Right. So this is a 27 x 27 grid with a cryptic clue for each square?
 — wagster, Sep 05 2006

I think this is great, despite (or because) there can only be a limited number of ways you can cryptically describe any particular digit.
a) Oh, North Easterly! Al is not alone.
b) More than one, but less than a baker's quarter dozen.
c) A place of healing inside a tall perennial woody plant ?
d) A garrison with no hot beverages?
e) Logical branching clause backs into end of bee's house, backwards.
f) Not sex. Not with me anyway.
g) Ballesteros looks towards the Arctic.
h) Of past food and negative emotion.
i) Nine.
 — zen_tom, Sep 05 2006

I'm stuck on b.
 — po, Sep 05 2006

Come to think of it, b) did suffer from some ambiguity, it should be altered to read:
b) More than one, but less than a baker's quarter dozen, minus one.
or
b) More than one, but less than a regular quarter dozen.
I was never very good at maths - or sudoku for that matter.
 — zen_tom, Sep 05 2006

well, it is *cryptic*
 — po, Sep 05 2006

<ahem> *too* cryptic?
 — zen_tom, Sep 05 2006

Well that's just great.
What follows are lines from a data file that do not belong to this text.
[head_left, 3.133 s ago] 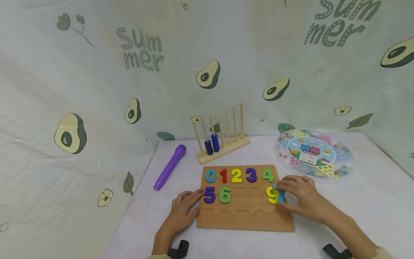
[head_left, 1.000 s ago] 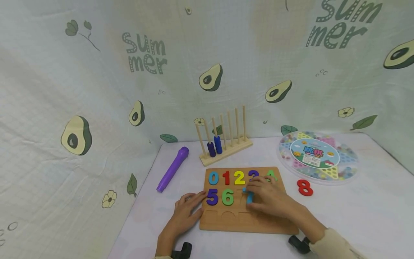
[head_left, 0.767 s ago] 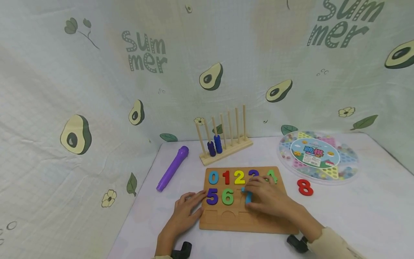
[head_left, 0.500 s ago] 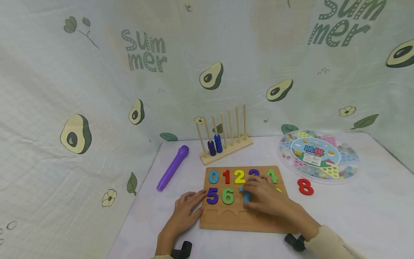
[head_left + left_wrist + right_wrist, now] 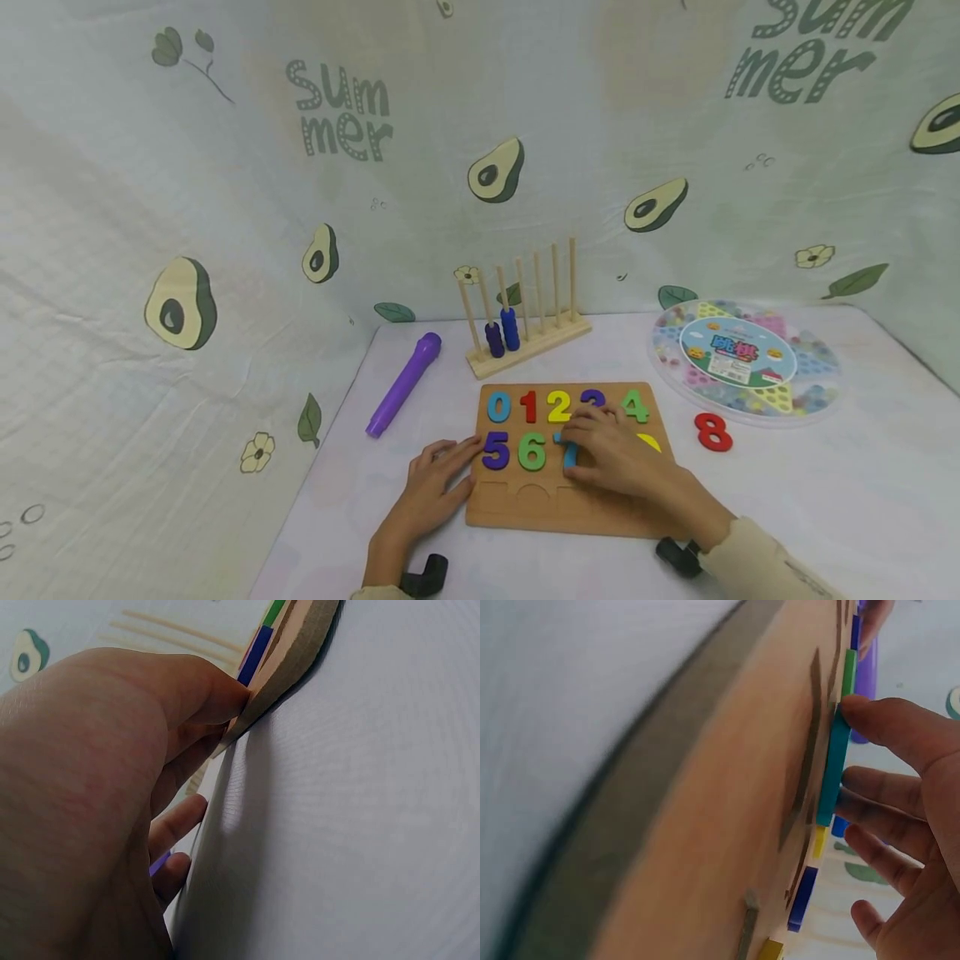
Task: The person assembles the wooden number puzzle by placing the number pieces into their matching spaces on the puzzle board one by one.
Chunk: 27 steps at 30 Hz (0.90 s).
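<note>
My right hand (image 5: 622,454) pinches a blue number 7 (image 5: 571,456) between thumb and fingers, over the second row of a wooden number board (image 5: 510,510). In the right wrist view the 7 (image 5: 834,769) shows edge-on, close against the board face, with the thumb tip at one end. It lies to the right of the green 6 (image 5: 532,452). A yellow 9 (image 5: 649,442) is mostly hidden behind the right hand. My left hand (image 5: 431,492) rests at the board's left edge beside the purple 5 (image 5: 496,451), its thumb and fingers touching the edge.
A red 8 (image 5: 713,432) lies on the table right of the board, below a round marble-game box (image 5: 738,354). Behind the board stands a wooden peg rack (image 5: 532,343) with blue beads. A purple tube (image 5: 405,385) lies at the left.
The right hand has carried the blue 7 leftward from beside the 9 to the place next to the 6, then shifted it slightly further left. The red 8 came into view. The left hand stays put.
</note>
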Tool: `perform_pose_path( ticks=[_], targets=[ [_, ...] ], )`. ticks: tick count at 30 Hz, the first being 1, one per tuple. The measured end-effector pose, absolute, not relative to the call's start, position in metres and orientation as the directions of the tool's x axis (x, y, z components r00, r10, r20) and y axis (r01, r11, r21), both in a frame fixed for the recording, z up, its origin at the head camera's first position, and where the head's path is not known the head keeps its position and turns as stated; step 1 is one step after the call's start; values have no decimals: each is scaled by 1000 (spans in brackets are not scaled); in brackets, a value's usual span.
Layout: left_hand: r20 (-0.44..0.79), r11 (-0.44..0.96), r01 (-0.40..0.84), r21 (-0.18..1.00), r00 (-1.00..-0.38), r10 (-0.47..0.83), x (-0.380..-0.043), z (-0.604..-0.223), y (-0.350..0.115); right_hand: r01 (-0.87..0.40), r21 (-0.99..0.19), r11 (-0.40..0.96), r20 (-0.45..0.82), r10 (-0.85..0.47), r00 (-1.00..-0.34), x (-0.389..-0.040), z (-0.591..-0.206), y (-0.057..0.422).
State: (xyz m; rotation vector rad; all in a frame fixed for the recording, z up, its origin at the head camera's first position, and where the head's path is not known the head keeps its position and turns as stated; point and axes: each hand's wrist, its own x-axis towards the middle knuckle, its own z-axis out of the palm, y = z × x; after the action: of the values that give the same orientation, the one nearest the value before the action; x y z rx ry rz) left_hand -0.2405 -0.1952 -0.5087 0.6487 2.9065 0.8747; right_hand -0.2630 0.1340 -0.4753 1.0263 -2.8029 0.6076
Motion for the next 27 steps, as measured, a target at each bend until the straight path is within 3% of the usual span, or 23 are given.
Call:
perform_pose_path(
  ticks=[16, 27],
  targets=[
    [85, 752, 385, 535, -910, 406, -240, -510, -194, -596, -324, 735, 229, -550, -803, -260, -478, 135],
    [118, 744, 407, 530, -904, 411, -240, -511, -195, -599, -334, 728, 261, -539, -801, -249, -470, 168]
  ],
)
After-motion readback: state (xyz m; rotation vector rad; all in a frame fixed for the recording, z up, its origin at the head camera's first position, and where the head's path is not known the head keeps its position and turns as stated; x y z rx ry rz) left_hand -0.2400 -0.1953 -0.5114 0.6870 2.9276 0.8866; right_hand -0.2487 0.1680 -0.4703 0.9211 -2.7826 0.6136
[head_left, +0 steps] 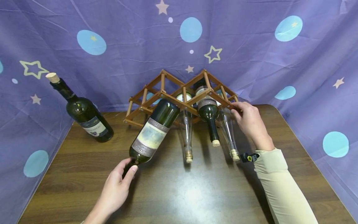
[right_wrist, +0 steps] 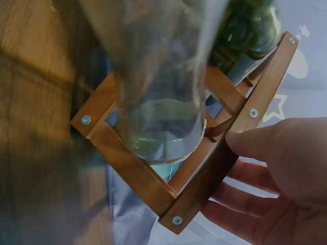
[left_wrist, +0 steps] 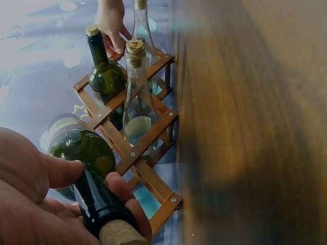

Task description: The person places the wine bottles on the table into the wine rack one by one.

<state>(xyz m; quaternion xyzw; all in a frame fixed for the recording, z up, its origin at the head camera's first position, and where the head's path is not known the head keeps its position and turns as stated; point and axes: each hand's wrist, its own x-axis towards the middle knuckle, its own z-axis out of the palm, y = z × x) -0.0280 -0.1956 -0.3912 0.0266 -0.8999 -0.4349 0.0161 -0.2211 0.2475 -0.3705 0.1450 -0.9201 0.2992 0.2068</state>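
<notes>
My left hand (head_left: 116, 185) grips a dark green wine bottle (head_left: 151, 137) by its neck. The bottle tilts, its base up at the front of a wooden wine rack (head_left: 162, 82) and its corked end towards me. In the left wrist view, thumb and fingers wrap the neck just behind the cork (left_wrist: 120, 234). My right hand (head_left: 250, 123) holds the rack's right end, the thumb on a slat (right_wrist: 204, 184) in the right wrist view. Lying in the rack, necks forward, are a green bottle (head_left: 209, 111) and two clear bottles, one central (head_left: 187, 130), one rightmost (head_left: 227, 127).
Another corked green wine bottle (head_left: 89, 116) stands upright at the left of the wooden table (head_left: 212, 193). A purple curtain (head_left: 134, 56) with stars and dots hangs right behind the rack and along both sides. A small black device (head_left: 250, 157) sits at the right cuff.
</notes>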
I start off by understanding the whole concept and now I understand neither the puzzle nor the clues. I'm just going to draw a random grid, fill it with numbers and feel satisfied.
 — wagster, Sep 05 2006

Let me try to summarize.
The cryptic clues all evaluate to numbers.
(For example, "A garrison with no hot beverages" is a "fort" without "T", or - 4)
In the real puzzle, the clues would be prefixed by a coordinate that tells you where in the 9x9 sudoku grid the number belongs.
A fully solved cryptic puzzle yields an unsolved sudoku, with enough numbers filled in to begin solving it.
Clearer now? (Po, did I get that right?)
 — jutta, Sep 05 2006

 //A fully solved cryptic puzzle yields a//... a solved sudoku puzzle.
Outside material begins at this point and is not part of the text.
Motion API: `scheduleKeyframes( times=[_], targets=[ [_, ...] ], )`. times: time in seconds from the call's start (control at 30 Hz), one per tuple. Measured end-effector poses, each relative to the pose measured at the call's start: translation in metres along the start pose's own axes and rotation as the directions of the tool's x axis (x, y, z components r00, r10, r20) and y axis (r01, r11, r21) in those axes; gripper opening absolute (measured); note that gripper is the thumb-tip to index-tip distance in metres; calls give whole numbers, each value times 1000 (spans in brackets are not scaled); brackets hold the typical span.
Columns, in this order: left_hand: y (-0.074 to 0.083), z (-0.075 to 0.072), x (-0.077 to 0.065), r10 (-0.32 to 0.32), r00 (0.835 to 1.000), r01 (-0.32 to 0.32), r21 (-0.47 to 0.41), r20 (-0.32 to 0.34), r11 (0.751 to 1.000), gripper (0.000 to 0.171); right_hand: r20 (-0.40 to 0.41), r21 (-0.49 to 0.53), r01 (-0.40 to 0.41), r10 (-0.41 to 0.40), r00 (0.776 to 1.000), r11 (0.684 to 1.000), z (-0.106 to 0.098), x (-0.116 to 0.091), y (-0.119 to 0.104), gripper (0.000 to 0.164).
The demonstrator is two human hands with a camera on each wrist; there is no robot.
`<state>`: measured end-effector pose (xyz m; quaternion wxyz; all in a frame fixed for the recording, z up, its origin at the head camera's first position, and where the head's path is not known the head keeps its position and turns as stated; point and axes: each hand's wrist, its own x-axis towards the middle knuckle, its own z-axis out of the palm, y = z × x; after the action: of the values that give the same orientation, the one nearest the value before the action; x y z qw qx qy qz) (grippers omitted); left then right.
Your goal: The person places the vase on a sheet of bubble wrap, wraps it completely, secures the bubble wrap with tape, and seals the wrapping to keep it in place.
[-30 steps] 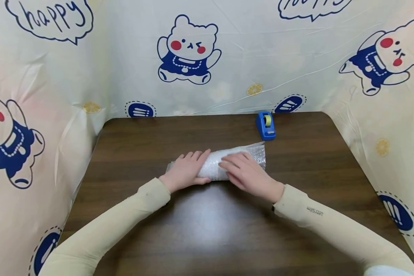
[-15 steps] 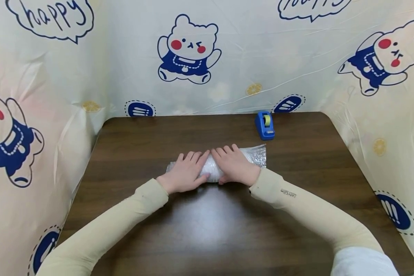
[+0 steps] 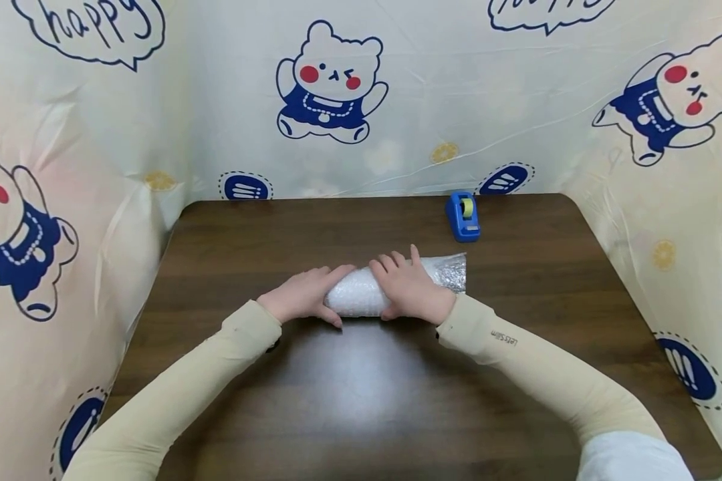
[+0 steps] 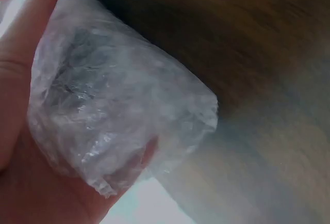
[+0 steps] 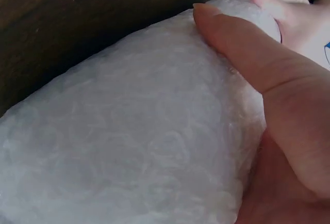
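Observation:
A bubble-wrap roll [image 3: 355, 295] lies across the middle of the brown table, its contents hidden under cloudy layers. My left hand [image 3: 301, 294] cups the left end, thumb on the near side and fingers over the far side. In the left wrist view the crumpled loose end of the bubble wrap [image 4: 129, 105] sits against the palm. My right hand [image 3: 412, 287] holds the roll right of its middle, fingers spread over the top and thumb on the near side. The right wrist view shows the thumb [image 5: 242, 43] lying along the bubble wrap. A flat flap extends past the right hand.
Behind the roll, to the right, a blue tape dispenser [image 3: 463, 217] with yellow tape stands near the table's back edge. The dark wooden table [image 3: 361, 414] is bordered at the back and sides by a printed curtain [image 3: 228, 100].
My right hand has shifted left and settled on the roll, its thumb on the near side. My left hand has slid left from on top of the roll to its end.

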<state>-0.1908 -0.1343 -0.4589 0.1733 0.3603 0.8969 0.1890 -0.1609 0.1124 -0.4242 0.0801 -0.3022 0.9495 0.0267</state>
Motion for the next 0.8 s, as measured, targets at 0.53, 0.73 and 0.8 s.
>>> scheduleKeyframes(
  times=[0.53, 0.73, 0.8],
  targets=[
    [-2, 4, 1, -83, 996, 82, -46, -27, 996, 114, -2, -7, 14, -14, 1000, 1000, 3, 2, 1, 98],
    [-3, 6, 5, -289, 954, 299, -187, 80, 936, 103, -32, -14, 28, -28, 999, 1000, 2, -2, 2, 98],
    [-4, 8, 5, -306, 947, 319, -187, 93, 929, 91, -39, -16, 37, -37, 999, 999, 2, -2, 2, 98]
  ],
)
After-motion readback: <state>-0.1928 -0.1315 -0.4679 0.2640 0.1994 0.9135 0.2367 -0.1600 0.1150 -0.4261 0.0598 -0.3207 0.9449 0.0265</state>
I think you'll all hate me when you realise the simplicity.
 — po, Sep 05 2006

 The 'bakery moniker version:

Quest-20
longshot/1111
A canonized 'baker
...
 — Shz, Sep 05 2006

clever
 — po, Sep 05 2006

In a sneaky attempt to turn this into a list..

a) A Spanish male, less tidy than the female.
b) A slice of ballet dress, as well.
c) Succinct alternative to a more economic outcome at Balaclava.
d) Golfing outburst to the front.
e) Glumm girlfriend in front of insect house (bit obscure that one but po will remember it!)
f) Fallen branches missing their evening meal.
g) Former England football manager needs a bit of effort.
h) No greeting outside of Caribbean country.
i) Negative German.
 — DrBob, Sep 05 2006

much too young to remember (e), DrBob. :)
 — po, Sep 06 2006

Cool. I now get this although I won't have time to solve the clues - I have no time at work for messing around, you know...
 — wagster, Sep 06 2006

we understand that and feel your pain. ;)
 — po, Sep 06 2006

That's a cakewalk, compared to King Magazine's "Wu Tang Sudoku"...that one was hard.